- _PROMPT_:
Please transcribe exactly, and only, the lines of the data below between the line holding "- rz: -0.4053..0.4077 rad" and the line holding "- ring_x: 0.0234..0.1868", inclusive.

|---|

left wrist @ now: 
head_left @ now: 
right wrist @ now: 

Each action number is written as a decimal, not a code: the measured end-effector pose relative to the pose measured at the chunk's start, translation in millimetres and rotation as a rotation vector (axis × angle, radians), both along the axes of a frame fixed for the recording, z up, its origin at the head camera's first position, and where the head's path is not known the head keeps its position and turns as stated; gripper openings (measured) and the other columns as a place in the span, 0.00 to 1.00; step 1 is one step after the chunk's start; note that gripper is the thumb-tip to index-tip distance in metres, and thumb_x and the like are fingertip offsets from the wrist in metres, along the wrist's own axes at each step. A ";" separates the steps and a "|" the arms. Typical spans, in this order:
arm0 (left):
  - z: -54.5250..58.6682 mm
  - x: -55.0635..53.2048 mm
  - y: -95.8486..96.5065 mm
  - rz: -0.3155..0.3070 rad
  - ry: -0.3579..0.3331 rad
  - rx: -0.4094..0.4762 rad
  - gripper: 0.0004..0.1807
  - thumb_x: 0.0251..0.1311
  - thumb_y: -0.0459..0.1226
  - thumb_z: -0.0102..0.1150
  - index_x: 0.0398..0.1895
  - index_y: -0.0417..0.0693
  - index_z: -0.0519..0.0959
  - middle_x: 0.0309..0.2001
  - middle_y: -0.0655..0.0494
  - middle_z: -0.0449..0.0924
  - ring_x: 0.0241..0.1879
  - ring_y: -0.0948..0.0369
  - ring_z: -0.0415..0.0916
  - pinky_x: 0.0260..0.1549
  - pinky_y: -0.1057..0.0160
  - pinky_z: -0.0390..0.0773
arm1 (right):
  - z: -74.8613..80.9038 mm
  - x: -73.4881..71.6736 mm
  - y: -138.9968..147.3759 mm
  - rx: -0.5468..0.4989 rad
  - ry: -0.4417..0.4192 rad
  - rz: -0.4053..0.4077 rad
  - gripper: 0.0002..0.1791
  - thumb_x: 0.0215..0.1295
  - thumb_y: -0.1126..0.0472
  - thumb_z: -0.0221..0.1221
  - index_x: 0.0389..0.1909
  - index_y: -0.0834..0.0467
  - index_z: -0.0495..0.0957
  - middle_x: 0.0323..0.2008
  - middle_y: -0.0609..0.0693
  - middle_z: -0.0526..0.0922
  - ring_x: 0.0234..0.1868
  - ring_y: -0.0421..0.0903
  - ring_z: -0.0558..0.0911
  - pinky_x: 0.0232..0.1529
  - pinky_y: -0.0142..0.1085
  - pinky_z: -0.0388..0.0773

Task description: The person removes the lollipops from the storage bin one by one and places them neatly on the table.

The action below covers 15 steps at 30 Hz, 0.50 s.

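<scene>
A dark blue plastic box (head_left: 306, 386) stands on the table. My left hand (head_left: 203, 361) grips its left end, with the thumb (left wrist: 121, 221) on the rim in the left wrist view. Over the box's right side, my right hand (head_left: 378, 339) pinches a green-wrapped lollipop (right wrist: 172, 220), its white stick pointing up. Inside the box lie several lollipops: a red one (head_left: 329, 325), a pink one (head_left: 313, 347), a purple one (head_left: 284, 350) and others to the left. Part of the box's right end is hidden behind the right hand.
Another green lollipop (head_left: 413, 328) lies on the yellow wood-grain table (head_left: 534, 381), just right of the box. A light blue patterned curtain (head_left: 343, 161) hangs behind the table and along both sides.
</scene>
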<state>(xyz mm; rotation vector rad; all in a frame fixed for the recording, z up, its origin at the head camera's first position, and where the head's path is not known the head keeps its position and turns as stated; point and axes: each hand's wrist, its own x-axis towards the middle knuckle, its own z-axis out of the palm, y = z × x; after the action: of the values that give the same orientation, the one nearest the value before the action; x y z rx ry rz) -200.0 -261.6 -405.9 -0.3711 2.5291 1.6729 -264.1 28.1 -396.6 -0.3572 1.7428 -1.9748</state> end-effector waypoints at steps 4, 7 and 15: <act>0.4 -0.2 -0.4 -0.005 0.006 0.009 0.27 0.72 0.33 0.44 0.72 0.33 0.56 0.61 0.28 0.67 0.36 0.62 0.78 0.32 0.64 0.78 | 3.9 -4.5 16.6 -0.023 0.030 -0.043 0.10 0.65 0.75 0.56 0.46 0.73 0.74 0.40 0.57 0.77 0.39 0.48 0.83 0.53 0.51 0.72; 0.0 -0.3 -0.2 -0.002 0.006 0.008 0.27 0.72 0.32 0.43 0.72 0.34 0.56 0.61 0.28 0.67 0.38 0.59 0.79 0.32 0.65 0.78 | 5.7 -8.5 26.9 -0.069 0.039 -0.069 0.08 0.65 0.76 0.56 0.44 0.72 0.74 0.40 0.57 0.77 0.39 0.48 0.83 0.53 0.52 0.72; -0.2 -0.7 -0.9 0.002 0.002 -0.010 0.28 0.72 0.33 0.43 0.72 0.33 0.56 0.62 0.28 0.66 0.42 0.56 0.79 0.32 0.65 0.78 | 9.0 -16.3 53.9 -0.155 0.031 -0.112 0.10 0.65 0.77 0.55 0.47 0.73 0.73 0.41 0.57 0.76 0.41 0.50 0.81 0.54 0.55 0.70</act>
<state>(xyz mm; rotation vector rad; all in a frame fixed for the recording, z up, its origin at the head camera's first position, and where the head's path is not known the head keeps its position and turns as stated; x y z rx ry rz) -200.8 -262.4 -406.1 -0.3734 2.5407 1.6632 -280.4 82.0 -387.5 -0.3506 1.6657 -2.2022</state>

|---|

- _ANSWER BELOW_:
  - rz: -0.4053..0.4077 rad
  - gripper: 0.0002..0.1791
  - thumb_x: 0.0215..0.1295
  - thumb_y: -0.1126..0.0472
  - thumb_z: -0.0221..0.1221
  - index_x: 0.0389..0.1909
  - index_y: -0.0834..0.0467
  - index_z: -0.0495..0.0957
  - middle_x: 0.0323..0.2008
  - middle_y: -0.0609..0.0693
  - middle_z: -0.0526..0.0922
  - ring_x: 0.0234..0.1868

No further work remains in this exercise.